With 500 days to go until the start of the 2016 Olympic Games, Rio is very much the focus of many of our athletes as qualification for next summer’s Games begins to gather pace. So how does it all work?
Rio qualification at a glance
The road to Rio actually began back in August of last year with the first qualification places being snapped up at the 2014 World Equestrian Games.
Between then and July 2016, each of the 28 sports set to feature in Brazil will offer the chance for athletes to secure either quota or named places at a variety of championships, qualifying events or based on ranking lists.
Each sport and event has a set number of places to give to athletes, with a maximum for each nation per event.
How many places have Team GB secured?
After success at the 2014 World Equestrian Games, followed by the shooting and then sailing World Championships, Team GB are already up to 25 quota places for Rio 2016.
Silver medals in the eventing and dressage events in Normandy secured two four-person teams before Ed Ling (men’s trap) and Elena Allen (women’s skeet) took shooting silvers to take the tally to 10.
Britain then enjoyed a fruitful sailing World Champs in Santander booking places in each of the 10 events on offer in Spain.
What is the difference between a quota and a named place?
Qualification for the Olympic Games are usually split into two categories; quota and named.
With quotas, the place is awarded to the country rather than the specific athlete who achieves the necessary standard.
The person who is eventually selected for the Games is done so at a later date, usually based on a performance at a number of events or, in some instances, more subjective criteria.
Each sport will produce a selection policy setting out the basis on which it will select athletes for the quota places achieved.
With a named place the spot is usually reserved for the athlete who qualified the place. However, this does not guarantee that this individual will be chosen for the Games.
The final selection decision will be based on whether other athletes have also achieved named places in the same sport/discipline and whether the athlete has met other selection criteria set by their sport.
When is the final team announced?
Each of the 28 Olympic summer sports will announce their teams for Rio 2016 separately once their final make-up has been decided upon.

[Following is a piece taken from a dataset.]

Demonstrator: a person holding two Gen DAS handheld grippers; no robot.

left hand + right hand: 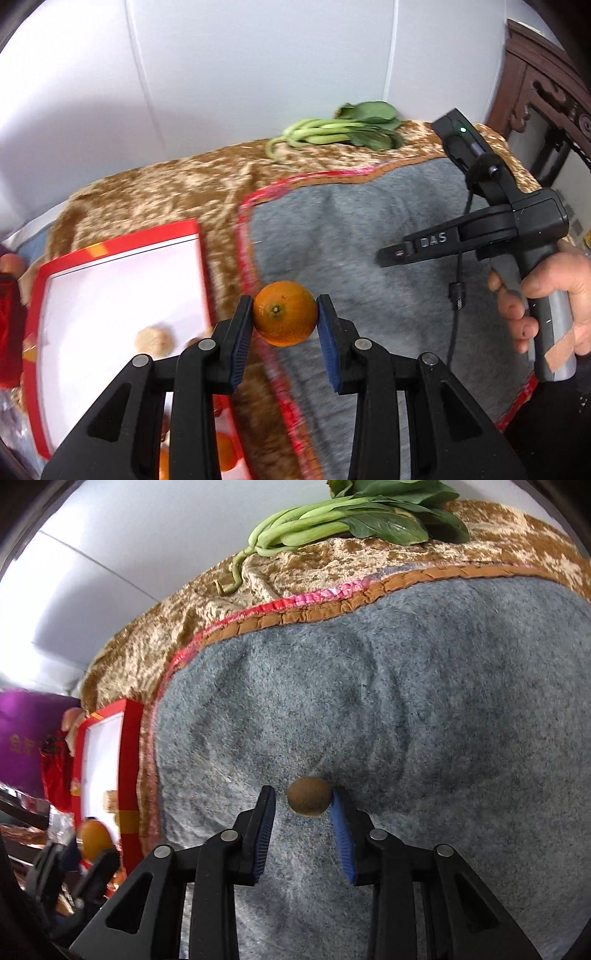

Team announcements are likely to start later this year, with the bulk coming in 2016 as we get nearer to the Games.
What’s coming up to look out for?
Now spring is here the summer sport action is well underway, which means Rio 2016 qualification events have started to appear on the sporting calendar.
The 2014/15 World Series Boxing concludes next week with Joe Joyce in contention for Team GB’s first named place for the Games if he can finish top of the super-heavyweight rankings.
With two quota places already in the bag, Britain’s shooters will have further opportunities at various World Cup events through the spring, while the first four teams for both the men’s and women’s rugby sevens events will be decided at the end of May based on the final standings of the respective World Series.
Also this summer, the inaugural European Games in Baku will offer Team GB athletes Rio 2016 opportunities in 10 events via automatic qualification, ranking points or indirect qualification through qualification standards or securing a World Championship place.